Directed well by Giles Watling it had Tuesday night’s audience chuckling at all the double entendres and malapropisms.
The play takes place in a sumptuous country manor house in the 1930s, and the acting from the entire cast is hammed up to perfection.
The house’s short-sighted owner, Mildred, well played by Erin Geraghty, has invited some guests over for the weekend.
Unfortunately supersleuth Miss Joan Maple, played with a stiff upper lip by Elizabeth Williams, pops in and Mildred is murdered.
Enter the bumbling Inspector Pratt, who gets everyone’s name wrong, breaks everything he holds and relies on Constable Thompkins and Miss Maple to do all the work for him and find the murderer.
Norman Pace, who was brought up in Newark and found fame as part of the comedy duo Hale And Pace, is excellent as the accident-prone and idiotic inspector. His comic timing is spot on and his facial expressions are a joy. Chris Elderwood plays the intelligent Constable Thompkins with relish.
Chloe Newsome is Mildred’s well-spoken but dowdy niece, Dorothy, who tries her hand at blackmail when she discovers that paintings her aunt had bought were actually copies of the original.

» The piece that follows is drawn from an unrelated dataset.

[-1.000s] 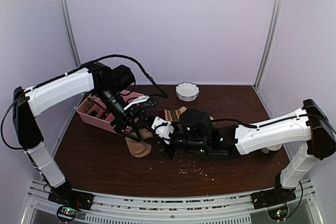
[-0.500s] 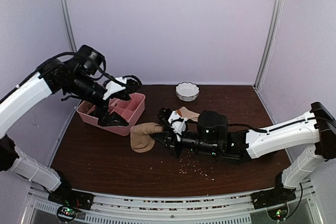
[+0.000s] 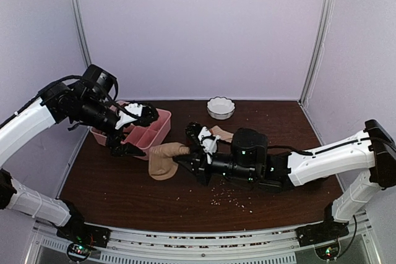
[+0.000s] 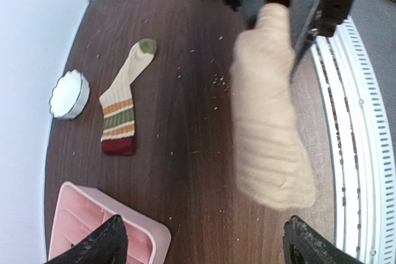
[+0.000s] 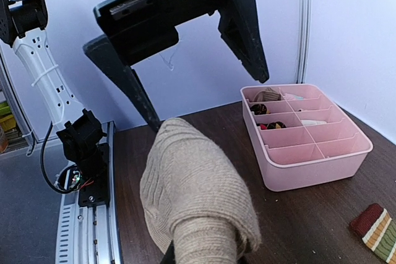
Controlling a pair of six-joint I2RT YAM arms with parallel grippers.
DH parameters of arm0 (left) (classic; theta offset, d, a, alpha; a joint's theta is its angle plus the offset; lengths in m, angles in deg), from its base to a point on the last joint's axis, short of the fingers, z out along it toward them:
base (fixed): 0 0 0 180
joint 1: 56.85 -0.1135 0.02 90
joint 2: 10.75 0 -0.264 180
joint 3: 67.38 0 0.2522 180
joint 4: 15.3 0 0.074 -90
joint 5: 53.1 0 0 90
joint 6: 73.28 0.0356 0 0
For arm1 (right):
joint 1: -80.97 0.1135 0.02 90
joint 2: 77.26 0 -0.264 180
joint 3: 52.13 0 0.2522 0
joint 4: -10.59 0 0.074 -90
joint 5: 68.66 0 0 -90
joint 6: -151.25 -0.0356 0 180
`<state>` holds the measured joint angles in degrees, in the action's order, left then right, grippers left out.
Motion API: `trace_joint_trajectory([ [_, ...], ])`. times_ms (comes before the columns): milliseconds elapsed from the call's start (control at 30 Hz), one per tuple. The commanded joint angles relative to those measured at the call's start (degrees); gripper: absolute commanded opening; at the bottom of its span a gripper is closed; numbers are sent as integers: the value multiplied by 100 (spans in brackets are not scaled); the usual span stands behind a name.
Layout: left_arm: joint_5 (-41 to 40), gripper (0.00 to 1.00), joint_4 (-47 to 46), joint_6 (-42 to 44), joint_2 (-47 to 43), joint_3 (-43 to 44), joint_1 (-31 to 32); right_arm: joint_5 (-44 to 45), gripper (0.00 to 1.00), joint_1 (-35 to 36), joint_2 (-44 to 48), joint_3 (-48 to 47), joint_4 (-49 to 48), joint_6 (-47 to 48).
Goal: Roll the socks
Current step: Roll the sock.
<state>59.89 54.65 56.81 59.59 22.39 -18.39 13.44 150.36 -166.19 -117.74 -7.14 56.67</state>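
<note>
Tan sock (image 3: 162, 160) hangs from the outstretched right gripper (image 3: 187, 151) (jaws spread wide); raised left gripper (image 3: 133, 131) likewise open-jawed.

I work in a robotics lab test cell, not anyone's home. Plain pale walls (image 3: 204, 29) box me in on three sides, joined by bare metal posts (image 3: 318, 35). My two white arms are bolted to a slotted aluminium rail (image 3: 204, 244) along the near edge of a dark wooden bench (image 3: 278, 205), with loose cables and small lit status lamps at their bases. The household bits look staged: a pink compartment tray (image 3: 162, 122), a white scalloped bowl (image 3: 221, 107), a striped sock (image 4: 122, 108).
</note>
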Motion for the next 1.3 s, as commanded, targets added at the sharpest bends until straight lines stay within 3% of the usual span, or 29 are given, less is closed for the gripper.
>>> trace_joint_trajectory([
  [0,571,86,209,423,137,150,293,-65,0,-30,-98,-181,6,-235],
  [167,715,77,280,495,342,78,437,-101,0,-30,-201,-357,156,-269],
  [333,292,59,-145,409,464,-4,470,-418,0,-22,-374,-551,238,-410],
  [567,-155,51,-376,649,491,-126,736,-654,0,-24,-685,-831,270,-827],
  [733,-589,33,-553,713,573,-313,922,-729,0,-29,-818,-842,-33,-1207],
  [833,-706,15,-558,633,602,-306,920,-657,2,-26,-765,-693,-86,-1248],
  [900,-851,0,-564,569,623,-299,927,-651,8,-47,-662,-546,-124,-1234],
  [1100,-1330,0,-557,341,809,-184,927,-988,34,-144,-505,-349,-128,-1352],
  [1133,-1305,0,-528,314,827,-155,932,-1091,42,-170,-521,-300,-272,-1450],
  [1167,-1249,0,-503,295,829,-138,932,-1156,59,-193,-534,-243,-438,-1557],
  [1200,-1173,0,-462,278,819,-124,927,-1214,69,-216,-530,-196,-635,-1608],
  [1267,-983,0,-356,257,801,-98,927,-1253,83,-216,-509,-158,-713,-1555],
])
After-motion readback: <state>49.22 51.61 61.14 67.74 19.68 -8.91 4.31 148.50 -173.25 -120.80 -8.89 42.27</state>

Victor Spinetti is great as the sherry and brandy drinking butler, Bunting, who causes a lot of calamities.
Roland Oliver and Sandra Dickinson are a delight as Colonel Charles Craddock and his wife, Margaret — ever the argumentative couple.
Darren Machin is great as the shady art dealer, Pierre Marceau, complete with a heavy French accent, while Michelle Hardwick smoulders as the very sexy Elizabeth Hartley-Trumpington.
However, not everything is as it seems and the fun really begins. — DAB.